The script is brilliantly witty, and masterfully constructed. This gradual series of revelations is a superbly handled narrative technique, leading the audience in one seemingly safe and predictable direction before casting them off into wild, uncharted territory. The plot is revealed, for the first act, in a series of static, declarative conversations in which no one character trusts another, leading to bizarre misunderstandings and a mounting sense of hysteria. Exteriors are limited, and for a time it seems like this is going to be the film: characters just talking about Henry’s past, about his exploits, about Fulbright’s global pursuit.

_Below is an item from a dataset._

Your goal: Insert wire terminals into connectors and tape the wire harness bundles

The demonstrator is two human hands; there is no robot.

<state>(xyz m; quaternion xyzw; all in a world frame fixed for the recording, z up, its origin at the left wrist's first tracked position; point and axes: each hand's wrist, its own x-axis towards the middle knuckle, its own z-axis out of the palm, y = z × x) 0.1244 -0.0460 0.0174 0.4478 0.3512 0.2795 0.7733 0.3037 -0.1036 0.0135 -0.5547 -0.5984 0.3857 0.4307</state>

And then, just as the audience has settled into thinking of Fay Grim as a confined, experimental low budget character comedy, Hartley sends his lead character off to Paris, and then Afghanistan, starts piling on the murder attempts, double crosses and Mexican standoffs, and any sense that we might know what to expect dives literally out the window.

Parker Posey is terrific as Fay, undergoing a Sarah Connor transformation from abandoned wife to international woman of mystery without ever altering her basic personality, which is brittle, impatient and unpredictably emotional. But Fay is nothing if not practical, keeping her mind on the task at hand, driving inexorably towards her goal, to find Henry. Why she is so eager to do this is hard to understand, even for her—she doesn’t even like the man, let alone love him. But she’s still drawn to him, risking everything. Such oddities of character are all over Fay Grim, and we never really get a handle on who anyone is, besides walking, talking chess pieces in Hartley’s grand game. They never talk like people, but like characters in a Hal Hartley movie, occasionally peppered with lines culled from hardboiled crime novels and military doublespeak. But it never seems to matter, because the action onscreen is so relentless, and the dialogue so comic, so sharp that we have no choice but to go along.

Jeff Goldblum threatens to steal the show as Agent Fulbright: part Bogart, part Bond villain and part, well, Jeff Goldblum. His desperate paranoia and need to find the truth drive him to distraction and extreme acts, but there’s something essentially pitiable about the character, too. Hartley regular Elina Lowensohn returns as the helpless, hapless Konchalovsky, dragged into the world of international espionage when all she ever wanted to be was an in-flight stewardess. But it’s James Urbaniak’s performance as Simon Grim that is perhaps the most affecting, squinting like an owl from behind oversized glasses, fearing for his sister’s life while dealing with an hilarious unfolding mystery of his own.

The camerawork is all Hartley—every single shot is framed off-balance, which at first feels unsettling, but by the conclusion seems completely natural. Otherwise, the look of the film is unflashy and surprisingly authentic, from the twisting backstreets of Paris to the bazaars of Istanbul, from a publisher’s office in Manhattan to a terrorist’s warehouse hideout, these could all be sets and locations from any standard globetrotting spy thriller. Which only makes it all feel that much stranger, because this plot could actually work as a straight thriller; it’s ludicrous and insanely knotted, but so are most Ludlum novels. One gets the feeling that Hartley really could make a ‘normal’ action movie, it’s by choice that he takes the road less travelled. And it’s his execution which sets Fay Grim apart, infusing every scene, every line, every performance with playful exuberance, genuine unpredictability, and pure Hartley style.